Search the listing for "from" and copy every line where it appears.
-------
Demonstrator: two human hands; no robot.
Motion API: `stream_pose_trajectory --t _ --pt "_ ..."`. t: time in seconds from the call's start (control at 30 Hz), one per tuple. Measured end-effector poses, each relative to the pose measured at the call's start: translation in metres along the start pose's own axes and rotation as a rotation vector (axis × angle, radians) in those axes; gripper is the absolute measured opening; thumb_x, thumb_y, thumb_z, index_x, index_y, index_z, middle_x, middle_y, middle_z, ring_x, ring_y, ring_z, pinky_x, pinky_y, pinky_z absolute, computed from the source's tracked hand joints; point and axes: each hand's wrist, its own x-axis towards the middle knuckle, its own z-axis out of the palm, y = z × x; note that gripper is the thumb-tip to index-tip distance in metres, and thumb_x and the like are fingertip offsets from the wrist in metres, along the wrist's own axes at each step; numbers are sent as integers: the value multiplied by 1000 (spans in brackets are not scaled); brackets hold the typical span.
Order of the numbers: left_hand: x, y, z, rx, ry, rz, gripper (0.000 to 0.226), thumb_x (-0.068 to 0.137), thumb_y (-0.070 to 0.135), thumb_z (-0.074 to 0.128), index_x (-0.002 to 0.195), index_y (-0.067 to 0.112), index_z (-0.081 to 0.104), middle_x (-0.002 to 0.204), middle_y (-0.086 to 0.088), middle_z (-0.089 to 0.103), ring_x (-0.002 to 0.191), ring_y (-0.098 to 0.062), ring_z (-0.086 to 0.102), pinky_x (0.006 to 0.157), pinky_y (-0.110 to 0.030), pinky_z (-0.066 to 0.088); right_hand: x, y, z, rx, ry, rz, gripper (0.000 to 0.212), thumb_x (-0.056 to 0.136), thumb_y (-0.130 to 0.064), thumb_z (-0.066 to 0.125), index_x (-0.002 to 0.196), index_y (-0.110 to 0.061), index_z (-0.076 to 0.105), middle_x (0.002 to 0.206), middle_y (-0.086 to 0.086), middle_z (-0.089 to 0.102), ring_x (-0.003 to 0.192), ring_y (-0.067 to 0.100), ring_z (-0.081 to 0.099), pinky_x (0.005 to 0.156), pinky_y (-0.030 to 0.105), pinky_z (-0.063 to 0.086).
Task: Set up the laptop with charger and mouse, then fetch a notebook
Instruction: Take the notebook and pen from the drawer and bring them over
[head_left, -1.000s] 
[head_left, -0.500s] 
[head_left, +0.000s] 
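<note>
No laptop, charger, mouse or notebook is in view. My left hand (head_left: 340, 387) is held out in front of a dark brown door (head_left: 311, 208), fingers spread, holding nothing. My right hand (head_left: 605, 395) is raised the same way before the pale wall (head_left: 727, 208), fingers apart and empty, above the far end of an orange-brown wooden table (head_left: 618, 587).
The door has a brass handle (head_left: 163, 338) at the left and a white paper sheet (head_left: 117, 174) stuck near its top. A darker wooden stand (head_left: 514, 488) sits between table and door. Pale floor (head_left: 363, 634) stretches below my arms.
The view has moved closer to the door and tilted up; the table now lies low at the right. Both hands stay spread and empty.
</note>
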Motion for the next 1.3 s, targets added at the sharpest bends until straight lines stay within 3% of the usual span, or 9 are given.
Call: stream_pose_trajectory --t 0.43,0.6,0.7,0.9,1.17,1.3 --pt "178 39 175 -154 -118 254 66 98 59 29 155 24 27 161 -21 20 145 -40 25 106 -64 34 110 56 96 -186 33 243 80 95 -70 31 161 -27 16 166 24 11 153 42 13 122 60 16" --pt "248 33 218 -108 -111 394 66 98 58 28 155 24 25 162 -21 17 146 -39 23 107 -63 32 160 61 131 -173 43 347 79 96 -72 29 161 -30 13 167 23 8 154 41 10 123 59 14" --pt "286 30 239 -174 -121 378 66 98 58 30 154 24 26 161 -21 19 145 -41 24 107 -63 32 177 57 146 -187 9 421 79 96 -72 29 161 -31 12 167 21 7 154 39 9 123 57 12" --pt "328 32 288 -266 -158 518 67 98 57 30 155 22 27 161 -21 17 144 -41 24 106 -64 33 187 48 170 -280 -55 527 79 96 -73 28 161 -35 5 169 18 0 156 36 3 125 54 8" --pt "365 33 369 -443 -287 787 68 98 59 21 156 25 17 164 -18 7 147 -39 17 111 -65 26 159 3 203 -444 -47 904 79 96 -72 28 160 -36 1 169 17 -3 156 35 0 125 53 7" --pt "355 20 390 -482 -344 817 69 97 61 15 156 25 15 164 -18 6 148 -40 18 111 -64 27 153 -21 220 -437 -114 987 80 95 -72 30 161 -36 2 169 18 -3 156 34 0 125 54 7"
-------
FINAL ANSWER:
Motion API: `stream_pose_trajectory --t _ --pt "_ ..."`. t: time in seconds from the call's start (control at 30 Hz), one per tuple. Measured end-effector poses, each relative to the pose measured at the call's start: translation in metres along the start pose's own axes and rotation as a rotation vector (axis × angle, radians) in those axes; gripper is the absolute measured opening; thumb_x, thumb_y, thumb_z, index_x, index_y, index_z, middle_x, middle_y, middle_z, ring_x, ring_y, ring_z, pinky_x, pinky_y, pinky_z absolute, computed from the source's tracked hand joints; point and axes: each hand's wrist, its own x-axis towards the middle knuckle, its own z-axis out of the palm, y = z × x; note that gripper is the thumb-tip to index-tip distance in metres, and thumb_x and the like are fingertip offsets from the wrist in metres, along the wrist's own axes at each step; numbers are sent as integers: the value multiplied by 1000 (spans in brackets are not scaled); brackets hold the typical span.
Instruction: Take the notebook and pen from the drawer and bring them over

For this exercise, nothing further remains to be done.